▸ PROBLEM STATEMENT: Please repeat the listing in its entirety, without any alteration.

··· INFORMATION SUPPLIED

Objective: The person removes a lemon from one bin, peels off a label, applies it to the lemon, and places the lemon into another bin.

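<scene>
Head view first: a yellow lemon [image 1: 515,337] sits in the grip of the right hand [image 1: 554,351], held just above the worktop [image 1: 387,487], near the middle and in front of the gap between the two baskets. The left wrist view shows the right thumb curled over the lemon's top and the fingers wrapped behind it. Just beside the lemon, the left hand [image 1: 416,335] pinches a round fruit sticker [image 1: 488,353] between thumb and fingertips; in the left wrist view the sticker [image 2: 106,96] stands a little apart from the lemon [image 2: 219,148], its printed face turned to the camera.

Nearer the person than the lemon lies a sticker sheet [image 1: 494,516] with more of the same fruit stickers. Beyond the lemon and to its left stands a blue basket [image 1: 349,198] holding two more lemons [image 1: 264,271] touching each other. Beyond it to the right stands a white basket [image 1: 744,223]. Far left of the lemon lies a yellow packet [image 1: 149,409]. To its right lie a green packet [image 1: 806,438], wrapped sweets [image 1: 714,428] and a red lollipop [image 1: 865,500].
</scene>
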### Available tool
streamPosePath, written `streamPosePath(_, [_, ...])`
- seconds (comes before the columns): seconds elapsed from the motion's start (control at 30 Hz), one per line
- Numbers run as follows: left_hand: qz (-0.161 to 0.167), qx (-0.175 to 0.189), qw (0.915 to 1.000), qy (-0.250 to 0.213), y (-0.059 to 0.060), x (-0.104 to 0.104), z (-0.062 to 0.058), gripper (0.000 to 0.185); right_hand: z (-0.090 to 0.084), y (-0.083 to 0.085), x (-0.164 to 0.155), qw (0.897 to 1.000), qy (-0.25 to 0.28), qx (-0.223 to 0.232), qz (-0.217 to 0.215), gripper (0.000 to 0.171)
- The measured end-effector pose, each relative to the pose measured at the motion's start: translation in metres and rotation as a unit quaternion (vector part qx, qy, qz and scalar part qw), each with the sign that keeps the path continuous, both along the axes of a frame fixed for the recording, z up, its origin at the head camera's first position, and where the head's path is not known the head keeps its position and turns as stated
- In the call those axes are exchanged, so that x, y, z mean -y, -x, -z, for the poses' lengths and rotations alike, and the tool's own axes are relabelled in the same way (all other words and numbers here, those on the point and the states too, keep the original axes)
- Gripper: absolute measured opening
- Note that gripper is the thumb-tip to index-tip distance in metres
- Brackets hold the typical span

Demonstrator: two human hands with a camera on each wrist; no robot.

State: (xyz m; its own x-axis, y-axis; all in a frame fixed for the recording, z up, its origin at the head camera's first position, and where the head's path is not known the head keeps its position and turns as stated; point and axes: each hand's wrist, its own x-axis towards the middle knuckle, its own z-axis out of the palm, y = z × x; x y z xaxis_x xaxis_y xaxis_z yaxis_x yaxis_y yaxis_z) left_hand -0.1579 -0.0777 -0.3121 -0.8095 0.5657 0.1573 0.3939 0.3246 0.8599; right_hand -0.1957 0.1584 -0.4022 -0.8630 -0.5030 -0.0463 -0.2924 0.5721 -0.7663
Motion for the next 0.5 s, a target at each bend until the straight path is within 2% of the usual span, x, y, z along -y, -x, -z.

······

▸ EXERCISE OUTPUT:
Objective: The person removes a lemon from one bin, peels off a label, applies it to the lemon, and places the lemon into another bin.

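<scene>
Head view first: a yellow lemon [image 1: 515,337] sits in the grip of the right hand [image 1: 554,351], held just above the worktop [image 1: 387,487], near the middle and in front of the gap between the two baskets. The left wrist view shows the right thumb curled over the lemon's top and the fingers wrapped behind it. Just beside the lemon, the left hand [image 1: 416,335] pinches a round fruit sticker [image 1: 488,353] between thumb and fingertips; in the left wrist view the sticker [image 2: 106,96] stands a little apart from the lemon [image 2: 219,148], its printed face turned to the camera.

Nearer the person than the lemon lies a sticker sheet [image 1: 494,516] with more of the same fruit stickers. Beyond the lemon and to its left stands a blue basket [image 1: 349,198] holding two more lemons [image 1: 264,271] touching each other. Beyond it to the right stands a white basket [image 1: 744,223]. Far left of the lemon lies a yellow packet [image 1: 149,409]. To its right lie a green packet [image 1: 806,438], wrapped sweets [image 1: 714,428] and a red lollipop [image 1: 865,500].
</scene>
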### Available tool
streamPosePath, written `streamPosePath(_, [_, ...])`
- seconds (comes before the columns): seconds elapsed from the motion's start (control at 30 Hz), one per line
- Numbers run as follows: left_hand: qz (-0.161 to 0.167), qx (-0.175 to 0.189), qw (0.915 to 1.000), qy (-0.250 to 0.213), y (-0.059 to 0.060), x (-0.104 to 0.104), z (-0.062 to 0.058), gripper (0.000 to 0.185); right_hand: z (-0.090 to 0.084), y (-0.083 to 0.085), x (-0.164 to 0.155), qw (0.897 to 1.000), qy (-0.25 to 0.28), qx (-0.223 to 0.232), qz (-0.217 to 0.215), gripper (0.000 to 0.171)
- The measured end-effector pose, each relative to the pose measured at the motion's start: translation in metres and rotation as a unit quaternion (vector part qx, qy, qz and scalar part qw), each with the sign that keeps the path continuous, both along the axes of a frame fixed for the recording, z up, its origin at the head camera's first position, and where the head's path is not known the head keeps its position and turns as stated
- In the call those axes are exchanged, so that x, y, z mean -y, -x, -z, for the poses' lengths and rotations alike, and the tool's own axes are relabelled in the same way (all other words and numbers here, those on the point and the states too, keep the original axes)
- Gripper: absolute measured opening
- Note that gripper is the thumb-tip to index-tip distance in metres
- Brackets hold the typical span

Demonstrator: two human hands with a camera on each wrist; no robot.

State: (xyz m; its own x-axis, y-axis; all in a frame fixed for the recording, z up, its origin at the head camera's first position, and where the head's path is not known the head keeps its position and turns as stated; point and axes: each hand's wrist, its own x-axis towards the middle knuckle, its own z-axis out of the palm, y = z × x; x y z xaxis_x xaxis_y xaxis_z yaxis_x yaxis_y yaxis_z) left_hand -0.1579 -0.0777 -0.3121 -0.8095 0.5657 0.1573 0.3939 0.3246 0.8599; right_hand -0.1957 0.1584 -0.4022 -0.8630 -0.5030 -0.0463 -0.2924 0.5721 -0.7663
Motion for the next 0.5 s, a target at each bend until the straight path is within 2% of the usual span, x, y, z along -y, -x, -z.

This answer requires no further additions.